Vaccines kept my family safe, but they should not be mandated at El Camino


Editorial photograph taken Sept. 9, 2022. (Delfino Camacho | The Union)

Near the beginning of 2020, I was afraid that COVID-19 would kill my parents.

Footage showcasing crowded emergency rooms and trucks converted into make-shift morgues as news outlets began reporting on rising death rates eventually increased my fear.

My worries were not completely unfounded.

My parents are both elderly and severely immunocompromised. My father, 70, had open heart surgery to replace a heart valve in 2013, and my mother, 69, underwent a liver transplant to save her life in 2014.

Following their operations, doctors told them they needed to be extra careful. Even something as small as the common flu could kill them.

My sister and I would have to be the caretakers for the foreseeable future. The lives of our parents were literally in our hands.

My sister and I were both designated essential workers.
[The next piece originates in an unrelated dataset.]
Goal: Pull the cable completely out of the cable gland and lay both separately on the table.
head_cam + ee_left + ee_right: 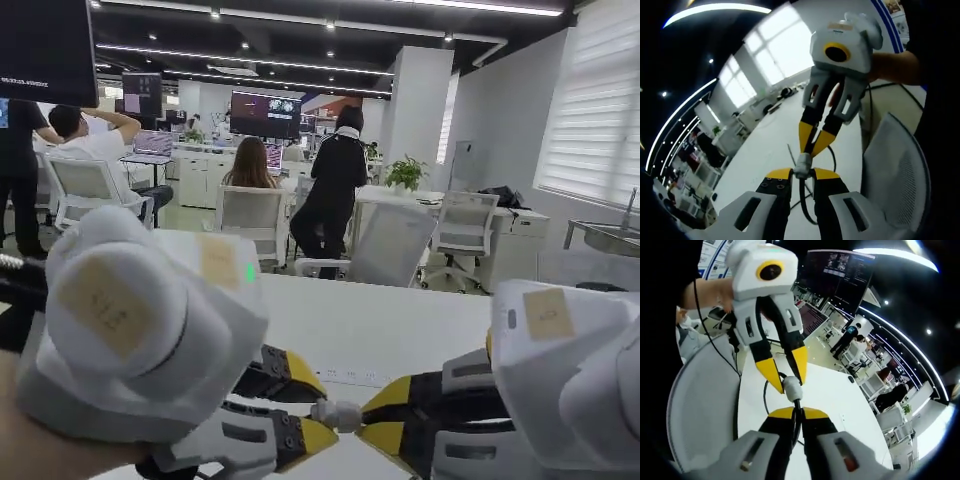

Our jobs required us to be out on the front lines during the first few months of the pandemic.

We both decided that we could not risk the possibility of infecting our parents. We began changing our clothes outside when returning home from work and would disinfect everything we touched.

My sister and I decided to quarantine ourselves in our bedrooms.

My parents and I lived as strangers for the better part of the year.

Already limited in what they could do before COVID-19, the isolation began taking a heavy toll on my parents, effectively imprisoning them within their own house.

The vaccine was their saving grace.

In mid-December of 2020, the first doses of the newly authorized vaccine developed by Pfizer Inc. first started rolling out.

By March 2021, almost a full year since their health imposed quarantine, my parents got vaccinated. My sister and I interacted with them for the first time in nearly a year.

I credit the vaccine for keeping my family together as I believe vaccines are the best possible way to fight the pandemic.

That being said, I no longer believe that vaccines should be mandated here at El Camino College. I believe it should remain every student’s choice.

All students must be vaccinated to attend in-person classes at El Camino College. While medical and religious exemptions are allowed, all other unvaccinated students are not allowed within the premises.

I understand that they are doing what they think is best for the safety of the students, but I think El Camino should rethink the mandate.

According to the Los Angeles County Office of Public Health, COVID-19 positivity rates, hospitalizations and deaths are on a downward trend.

While the situation is not over, the danger is decreasing.

One might argue that the mandate is to protect those already vaccinated and who wish not to interact with non-vaccinated students.

While I understand the intent, the reality is that the moment students walk off campus, they risk interacting with unvaccinated people. The mandate is more of an illusion of safety than safety itself.

Many students who feel they lost the two previous years are ready to continue their education. For many, online courses do not offer the proper support compared to in-person classes.

While many schools adhere to vaccine mandates, some have done away with them. Santa Monica College, for instance, has revoked its vaccination policy but kept its mask mandates while providing programs to educate and offer free vaccines to students.

Colleges such as El Camino are struggling to bring back and retain students, with some classes this semester being canceled due to low enrollment.

El Camino should allow unvaccinated students to return while keeping their mask and distance procedures in place.

At this pandemic stage, there are ways to guarantee the safety of vaccinated and at-risk people while including those unvaccinated students who want an education.

Vaccines were a saving grace for my parents and my family, but they remained our choice.

Despite our extreme safety precautions and vaccinations, my parents got COVID-19 twice. The vaccines and boosters did their job, and my at-risk parents came out of the experience in good health.

However, it’s my opinion that if you are vaccinated, boosted, and still adhering to safety precautions, you will be relatively safe interacting with people that choose to be unvaccinated.

While El Camino has nothing but good intentions, I think it is time to eliminate the mandate and instead focus on educating students who choose to learn.